Exercise goal:
Find the lines of the listing that contain the string "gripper", and return them.

Available data:
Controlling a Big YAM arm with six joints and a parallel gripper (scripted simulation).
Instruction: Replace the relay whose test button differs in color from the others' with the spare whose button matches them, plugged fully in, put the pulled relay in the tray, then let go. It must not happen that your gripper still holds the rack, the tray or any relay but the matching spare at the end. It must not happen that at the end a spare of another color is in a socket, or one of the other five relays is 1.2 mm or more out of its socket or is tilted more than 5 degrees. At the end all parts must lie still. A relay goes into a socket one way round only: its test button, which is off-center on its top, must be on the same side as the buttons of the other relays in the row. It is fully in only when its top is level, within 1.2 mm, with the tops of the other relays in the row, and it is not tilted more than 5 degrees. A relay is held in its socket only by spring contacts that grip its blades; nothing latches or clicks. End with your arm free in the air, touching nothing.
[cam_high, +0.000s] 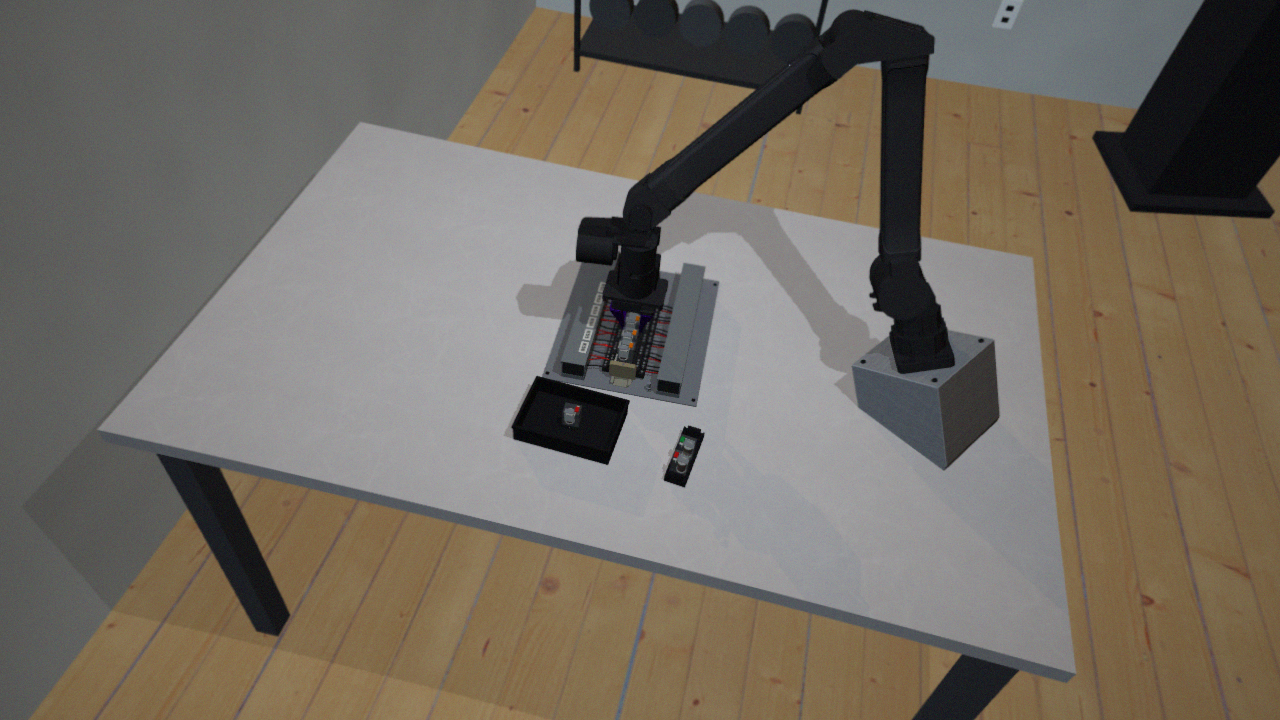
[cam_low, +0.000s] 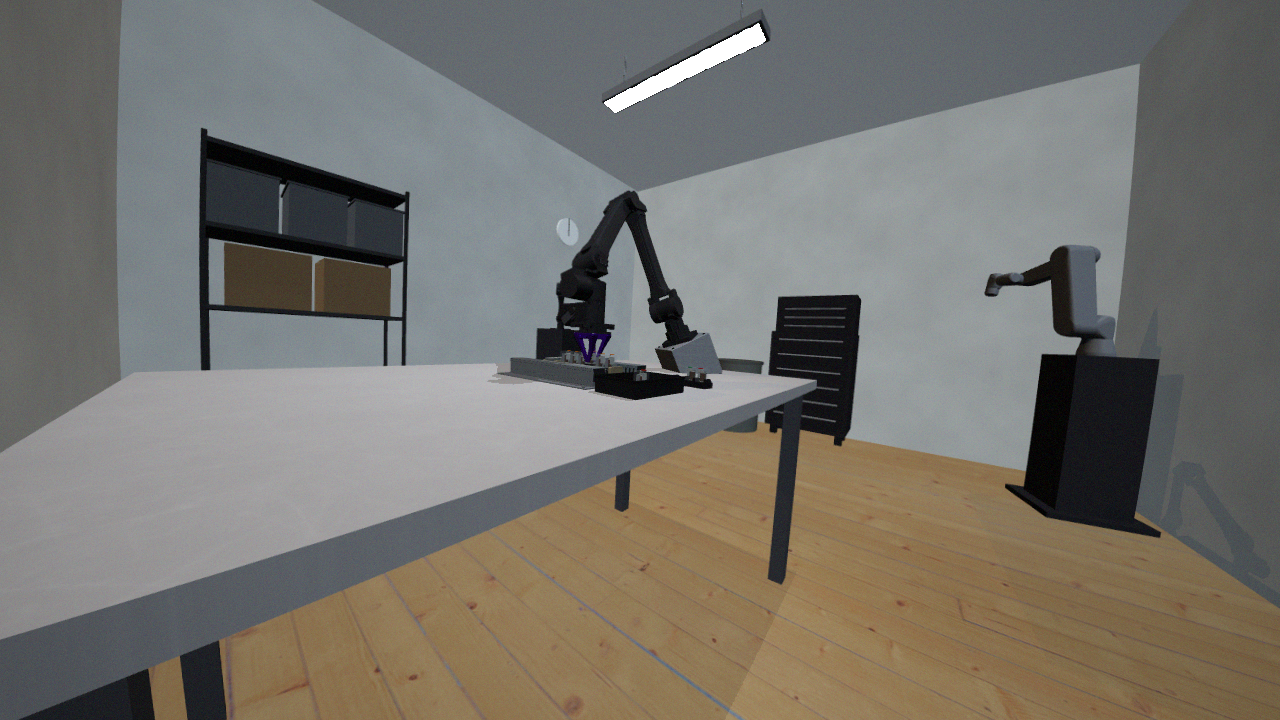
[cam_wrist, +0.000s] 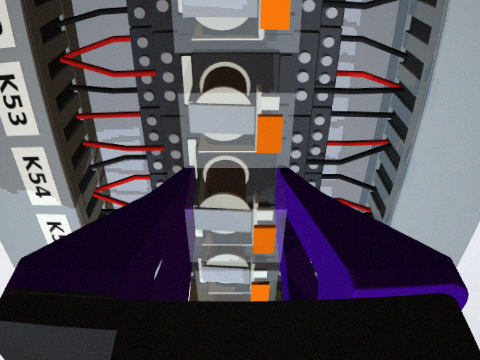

Exercise solution:
Controlling a Big YAM arm with six joints and a parallel gripper (scripted simulation).
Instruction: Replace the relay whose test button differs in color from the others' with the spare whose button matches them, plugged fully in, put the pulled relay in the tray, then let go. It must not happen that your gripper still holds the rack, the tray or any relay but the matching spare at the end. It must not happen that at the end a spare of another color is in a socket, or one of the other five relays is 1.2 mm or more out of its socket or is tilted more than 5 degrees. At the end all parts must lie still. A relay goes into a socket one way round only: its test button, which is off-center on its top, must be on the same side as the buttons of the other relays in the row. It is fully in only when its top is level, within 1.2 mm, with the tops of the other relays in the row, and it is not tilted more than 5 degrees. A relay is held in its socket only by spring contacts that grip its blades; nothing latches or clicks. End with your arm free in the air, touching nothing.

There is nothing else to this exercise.